UNISON calls for substantial increase in pay to stave off assault on those who maintain vital community services


UNISON has warned that a third year of frozen pay will push council workers further into poverty.

The warning comes as the union lodges its pay claim for 2012/13 to the National Joint Council (NJC) for Local Government Services in England, Wales and Northern Ireland.

UNISON is calling for a substantial increase in pay, as council workers, including teaching assistants, carers, social workers, cleaners and dinner ladies, will have suffered two years of frozen pay by April 2012. In the face of record inflation this has effectively led to workers suffering an 11.6% pay cut. The lowest paid have been hit the hardest, as local government employers have failed to honour the government’s promised £250 to those earning below £21,000.

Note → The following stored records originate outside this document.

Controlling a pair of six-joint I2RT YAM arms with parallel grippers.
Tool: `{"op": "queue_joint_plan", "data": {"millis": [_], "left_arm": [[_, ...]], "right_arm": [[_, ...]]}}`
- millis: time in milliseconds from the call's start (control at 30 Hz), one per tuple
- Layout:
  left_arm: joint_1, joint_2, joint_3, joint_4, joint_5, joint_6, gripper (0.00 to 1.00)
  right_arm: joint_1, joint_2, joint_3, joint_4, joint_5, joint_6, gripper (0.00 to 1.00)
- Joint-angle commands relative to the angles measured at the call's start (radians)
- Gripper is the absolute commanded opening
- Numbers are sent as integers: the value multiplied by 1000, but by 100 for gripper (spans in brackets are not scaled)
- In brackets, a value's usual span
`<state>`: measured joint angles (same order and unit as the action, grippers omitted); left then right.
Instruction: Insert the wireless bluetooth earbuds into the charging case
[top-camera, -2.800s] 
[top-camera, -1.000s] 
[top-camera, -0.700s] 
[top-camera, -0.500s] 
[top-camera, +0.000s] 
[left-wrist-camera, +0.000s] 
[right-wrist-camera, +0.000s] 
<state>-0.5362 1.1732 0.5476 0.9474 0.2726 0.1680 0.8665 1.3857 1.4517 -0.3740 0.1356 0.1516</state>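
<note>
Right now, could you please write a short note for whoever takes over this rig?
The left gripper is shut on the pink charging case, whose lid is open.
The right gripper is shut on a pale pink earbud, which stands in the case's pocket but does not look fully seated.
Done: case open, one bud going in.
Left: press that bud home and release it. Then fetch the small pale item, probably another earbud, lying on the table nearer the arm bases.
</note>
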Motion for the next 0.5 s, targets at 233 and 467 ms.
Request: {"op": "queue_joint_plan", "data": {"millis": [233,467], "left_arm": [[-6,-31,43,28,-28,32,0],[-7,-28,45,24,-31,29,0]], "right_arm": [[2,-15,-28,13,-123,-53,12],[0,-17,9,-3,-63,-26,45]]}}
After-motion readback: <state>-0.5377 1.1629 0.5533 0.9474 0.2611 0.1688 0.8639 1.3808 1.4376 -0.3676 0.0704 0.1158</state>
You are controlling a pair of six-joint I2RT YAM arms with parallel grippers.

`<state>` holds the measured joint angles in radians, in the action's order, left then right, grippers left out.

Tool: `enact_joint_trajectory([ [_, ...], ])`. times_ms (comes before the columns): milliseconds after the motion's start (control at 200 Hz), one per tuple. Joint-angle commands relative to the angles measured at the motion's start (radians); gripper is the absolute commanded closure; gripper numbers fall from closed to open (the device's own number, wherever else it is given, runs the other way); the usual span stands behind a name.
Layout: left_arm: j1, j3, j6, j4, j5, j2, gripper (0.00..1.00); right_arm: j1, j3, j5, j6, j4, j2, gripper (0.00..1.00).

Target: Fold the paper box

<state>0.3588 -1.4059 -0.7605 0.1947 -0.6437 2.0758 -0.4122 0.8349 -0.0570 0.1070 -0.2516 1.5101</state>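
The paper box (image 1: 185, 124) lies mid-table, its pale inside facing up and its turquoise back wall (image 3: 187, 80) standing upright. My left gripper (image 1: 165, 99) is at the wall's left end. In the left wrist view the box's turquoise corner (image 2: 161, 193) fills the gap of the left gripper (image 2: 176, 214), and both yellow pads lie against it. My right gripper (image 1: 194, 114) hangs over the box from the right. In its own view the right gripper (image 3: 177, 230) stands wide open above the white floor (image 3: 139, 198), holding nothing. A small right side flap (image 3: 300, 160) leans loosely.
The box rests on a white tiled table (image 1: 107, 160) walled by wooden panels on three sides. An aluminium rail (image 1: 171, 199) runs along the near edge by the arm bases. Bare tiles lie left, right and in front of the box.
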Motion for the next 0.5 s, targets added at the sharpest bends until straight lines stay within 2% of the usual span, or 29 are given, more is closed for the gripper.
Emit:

The union’s evidence reveals that when the loss of purchasing power due to inflation levels since the last pay rise in 2009 is taken into account, more than 314,527 members are coping on pay levels equivalent to less than the minimum wage.

The pay freeze has come on top of huge government cuts which are disproportionately affecting women workers. Over the second quarter of 2011 alone, 57,000 jobs were lost in local government, where women make up three quarters of the workforce.

Heather Wakefield, UNISON’s Head of Local Government, said: “Local government workers have suffered real financial hardship for two years, as the cost of living has risen sharply, but their pay has stayed the same. If their pay is frozen for another year and costs remain high, whole families will struggle as they are pushed further into poverty.

“Council workers are already suffering from cuts to jobs and services, their terms and conditions are under attack at local level and and the government plans to change their pensions, to make them pay more, work longer, for less. This is an unparalleled assault on those who are working harder for less to maintain vital community services.

“To add insult to injury, the £250 promised by the Chancellor to soften the blow of a pay freeze for the lowest paid, has been denied to local government workers. While other low paid public service workers have had this flat rate increase, yet again council workers, go without. Low paid women are bearing the brunt of the pay freeze and of the Government’s service cuts as a whole.

“The evidence in our claim shines a spotlight on poverty pay in local government and the struggle council workers are facing to make ends meet. These workers are also under huge pressure to maintain a quality service in the face of the cuts. We need a substantial pay increase to drag them out of poverty, put some money in their pockets and help kick start the economy.”